ACTION ITEM:
With pictures removed, print the listing exactly.

GIVEN DATA:

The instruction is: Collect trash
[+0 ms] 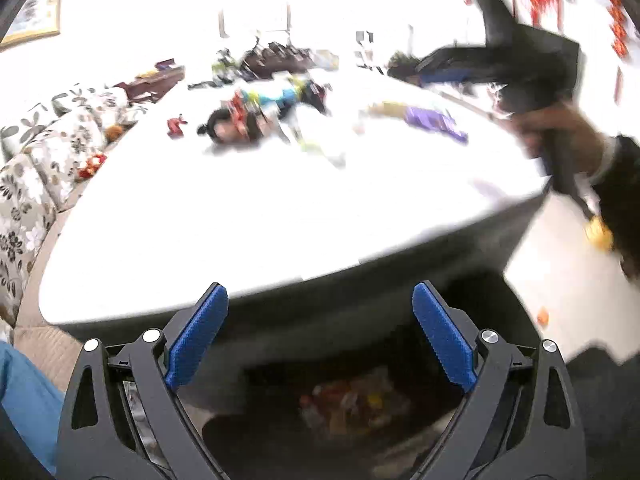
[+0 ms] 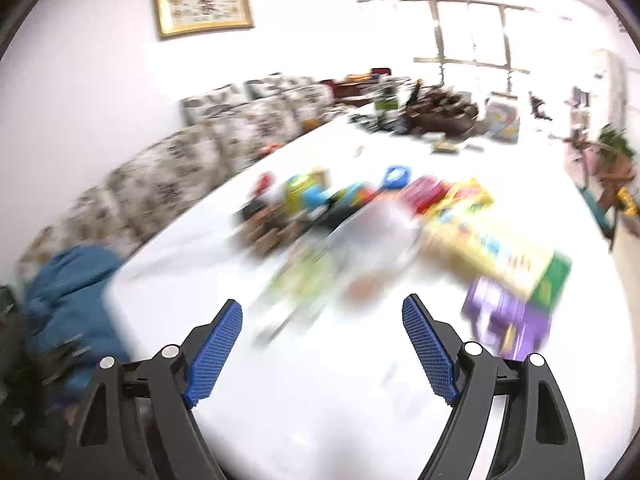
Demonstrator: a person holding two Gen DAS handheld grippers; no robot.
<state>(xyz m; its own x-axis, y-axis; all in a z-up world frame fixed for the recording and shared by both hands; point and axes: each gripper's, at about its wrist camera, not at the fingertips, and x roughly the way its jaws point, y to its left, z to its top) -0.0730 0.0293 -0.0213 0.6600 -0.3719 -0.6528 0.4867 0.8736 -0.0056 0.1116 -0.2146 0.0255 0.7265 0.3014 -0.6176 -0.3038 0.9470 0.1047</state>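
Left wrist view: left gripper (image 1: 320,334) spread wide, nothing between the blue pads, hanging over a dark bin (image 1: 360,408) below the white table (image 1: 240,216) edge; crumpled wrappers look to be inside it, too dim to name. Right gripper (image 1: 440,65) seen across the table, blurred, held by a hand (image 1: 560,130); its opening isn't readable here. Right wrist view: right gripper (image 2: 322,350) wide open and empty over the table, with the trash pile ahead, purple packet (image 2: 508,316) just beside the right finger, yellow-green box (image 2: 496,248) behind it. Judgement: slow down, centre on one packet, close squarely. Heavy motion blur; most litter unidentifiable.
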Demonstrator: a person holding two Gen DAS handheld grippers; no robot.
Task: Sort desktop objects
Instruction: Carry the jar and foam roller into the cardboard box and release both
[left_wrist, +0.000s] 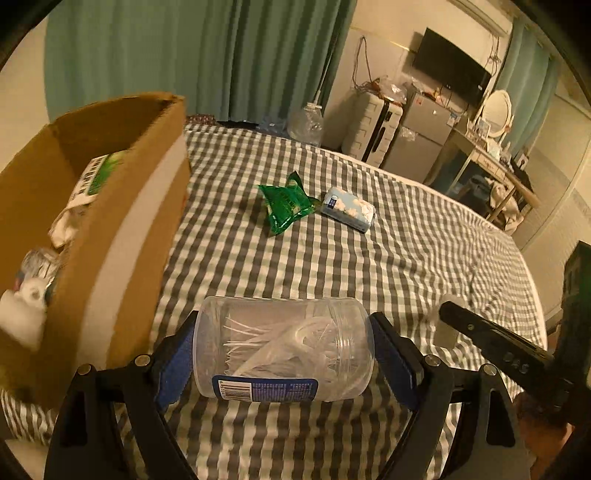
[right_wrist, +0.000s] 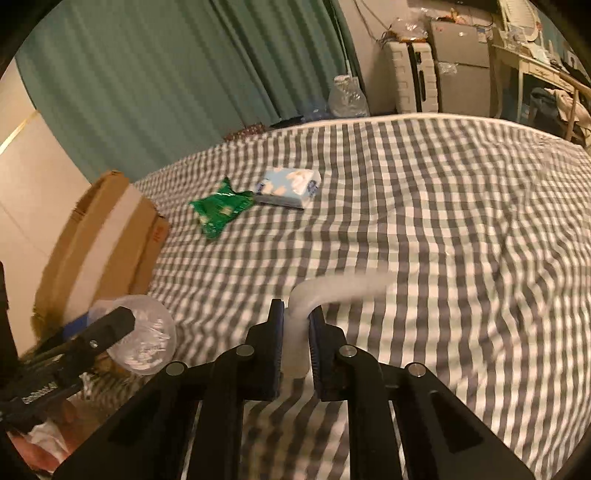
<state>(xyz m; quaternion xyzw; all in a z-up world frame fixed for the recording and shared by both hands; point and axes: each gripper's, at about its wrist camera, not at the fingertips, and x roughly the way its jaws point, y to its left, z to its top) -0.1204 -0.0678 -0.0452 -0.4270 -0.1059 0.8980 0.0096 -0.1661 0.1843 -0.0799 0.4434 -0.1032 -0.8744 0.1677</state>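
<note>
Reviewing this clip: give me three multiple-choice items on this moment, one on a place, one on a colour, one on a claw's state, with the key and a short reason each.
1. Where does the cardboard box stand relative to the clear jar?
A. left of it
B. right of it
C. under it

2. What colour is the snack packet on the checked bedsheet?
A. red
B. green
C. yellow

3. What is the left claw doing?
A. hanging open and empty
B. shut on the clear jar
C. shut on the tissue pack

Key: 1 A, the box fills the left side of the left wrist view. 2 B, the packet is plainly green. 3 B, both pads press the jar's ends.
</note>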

ANSWER AREA:
The instruction is: Collect trash
[+0 ms] 
[+0 ms] 
Demonstrator: a person holding two Gen DAS handheld grippers; no robot.
<state>(xyz m; its own x-axis, y-axis; all in a z-up world frame fixed for the recording and shared by both hands; point and axes: each gripper's, at about its wrist camera, not at the fingertips, and x roughly the way its jaws point, y to its left, z to its top) -0.0730 0.0293 -0.0213 0.6600 -0.3719 -0.6528 0.4867 0.8736 -0.0056 0.1116 -0.2146 0.0255 0.7265 0.3014 -0.6176 -0.3038 0.9470 0.1047</state>
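Left wrist view: left gripper (image 1: 320,334) spread wide, nothing between the blue pads, hanging over a dark bin (image 1: 360,408) below the white table (image 1: 240,216) edge; crumpled wrappers look to be inside it, too dim to name. Right gripper (image 1: 440,65) seen across the table, blurred, held by a hand (image 1: 560,130); its opening isn't readable here. Right wrist view: right gripper (image 2: 322,350) wide open and empty over the table, with the trash pile ahead, purple packet (image 2: 508,316) just beside the right finger, yellow-green box (image 2: 496,248) behind it. Judgement: slow down, centre on one packet, close squarely. Heavy motion blur; most litter unidentifiable.
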Demonstrator: a person holding two Gen DAS handheld grippers; no robot.
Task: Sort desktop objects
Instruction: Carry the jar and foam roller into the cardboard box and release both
[left_wrist, +0.000s] 
[right_wrist, +0.000s] 
<state>(xyz m; quaternion xyzw; all in a z-up world frame fixed for the recording and shared by both hands; point and axes: each gripper's, at about its wrist camera, not at the fingertips, and x roughly the way its jaws point, y to its left, z to its top) -0.1204 -0.0678 -0.0452 -0.4270 -0.1059 0.8980 0.0096 -0.1661 0.1843 -0.0799 0.4434 -0.1032 -0.8744 0.1677</state>
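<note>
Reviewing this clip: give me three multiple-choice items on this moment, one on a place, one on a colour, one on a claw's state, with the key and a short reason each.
1. Where does the cardboard box stand relative to the clear jar?
A. left of it
B. right of it
C. under it

2. What colour is the snack packet on the checked bedsheet?
A. red
B. green
C. yellow

3. What is the left claw doing?
A. hanging open and empty
B. shut on the clear jar
C. shut on the tissue pack

Key: 1 A, the box fills the left side of the left wrist view. 2 B, the packet is plainly green. 3 B, both pads press the jar's ends.
</note>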

The exercise ends with this answer.